What you need to do: Give again, exactly as written, each line of the material below starting at the line that contains "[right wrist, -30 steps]" and ending at the line that contains "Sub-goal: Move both". Both ends count, and no other line does.
★ ★ ★
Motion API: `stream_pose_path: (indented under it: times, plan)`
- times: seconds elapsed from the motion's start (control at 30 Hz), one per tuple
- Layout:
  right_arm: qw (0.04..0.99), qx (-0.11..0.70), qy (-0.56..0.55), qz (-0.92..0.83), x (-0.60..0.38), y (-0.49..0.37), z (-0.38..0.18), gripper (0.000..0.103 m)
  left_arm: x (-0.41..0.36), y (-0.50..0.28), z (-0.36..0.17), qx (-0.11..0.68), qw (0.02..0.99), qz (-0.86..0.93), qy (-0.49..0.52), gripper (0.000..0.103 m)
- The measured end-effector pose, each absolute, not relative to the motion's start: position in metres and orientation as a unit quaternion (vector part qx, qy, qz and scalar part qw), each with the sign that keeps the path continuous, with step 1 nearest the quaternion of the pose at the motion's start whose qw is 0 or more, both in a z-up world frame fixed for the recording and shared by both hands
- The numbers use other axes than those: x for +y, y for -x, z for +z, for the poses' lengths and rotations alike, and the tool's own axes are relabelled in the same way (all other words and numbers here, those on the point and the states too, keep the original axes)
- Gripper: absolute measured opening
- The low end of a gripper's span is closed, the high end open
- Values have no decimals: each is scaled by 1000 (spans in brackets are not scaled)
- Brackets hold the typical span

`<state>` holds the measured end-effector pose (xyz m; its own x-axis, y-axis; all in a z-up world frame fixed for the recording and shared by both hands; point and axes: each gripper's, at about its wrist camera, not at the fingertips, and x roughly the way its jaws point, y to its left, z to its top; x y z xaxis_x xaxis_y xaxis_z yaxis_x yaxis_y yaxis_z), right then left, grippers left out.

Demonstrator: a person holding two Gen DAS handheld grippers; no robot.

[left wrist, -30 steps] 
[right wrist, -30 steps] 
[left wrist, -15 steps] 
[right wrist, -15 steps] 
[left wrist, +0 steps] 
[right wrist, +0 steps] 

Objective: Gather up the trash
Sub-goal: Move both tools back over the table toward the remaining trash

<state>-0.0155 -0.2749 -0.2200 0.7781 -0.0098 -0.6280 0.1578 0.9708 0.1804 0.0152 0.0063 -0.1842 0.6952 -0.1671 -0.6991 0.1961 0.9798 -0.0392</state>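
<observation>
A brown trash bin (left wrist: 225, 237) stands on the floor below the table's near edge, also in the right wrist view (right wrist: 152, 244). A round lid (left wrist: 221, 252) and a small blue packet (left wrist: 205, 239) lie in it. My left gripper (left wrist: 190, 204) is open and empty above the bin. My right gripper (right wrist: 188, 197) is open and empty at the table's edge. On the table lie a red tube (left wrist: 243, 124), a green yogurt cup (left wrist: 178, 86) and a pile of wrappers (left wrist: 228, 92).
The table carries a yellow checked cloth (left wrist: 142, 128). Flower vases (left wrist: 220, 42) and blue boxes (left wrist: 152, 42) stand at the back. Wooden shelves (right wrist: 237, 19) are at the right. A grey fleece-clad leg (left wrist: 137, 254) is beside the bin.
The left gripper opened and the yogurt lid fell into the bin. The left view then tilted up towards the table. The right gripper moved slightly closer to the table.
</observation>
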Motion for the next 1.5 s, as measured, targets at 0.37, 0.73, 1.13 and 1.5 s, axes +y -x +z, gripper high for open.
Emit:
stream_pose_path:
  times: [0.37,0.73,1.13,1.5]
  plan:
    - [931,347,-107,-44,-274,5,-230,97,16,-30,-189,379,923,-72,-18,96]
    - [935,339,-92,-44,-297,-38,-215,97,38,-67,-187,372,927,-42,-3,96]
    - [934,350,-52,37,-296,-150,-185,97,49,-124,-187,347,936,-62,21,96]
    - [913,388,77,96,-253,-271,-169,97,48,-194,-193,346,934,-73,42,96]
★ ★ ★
Solution to this task:
[right wrist, -30 steps] 
[left wrist, -15 steps] 
[right wrist, -15 steps] 
[left wrist, +0 steps] 
[right wrist, +0 steps] 

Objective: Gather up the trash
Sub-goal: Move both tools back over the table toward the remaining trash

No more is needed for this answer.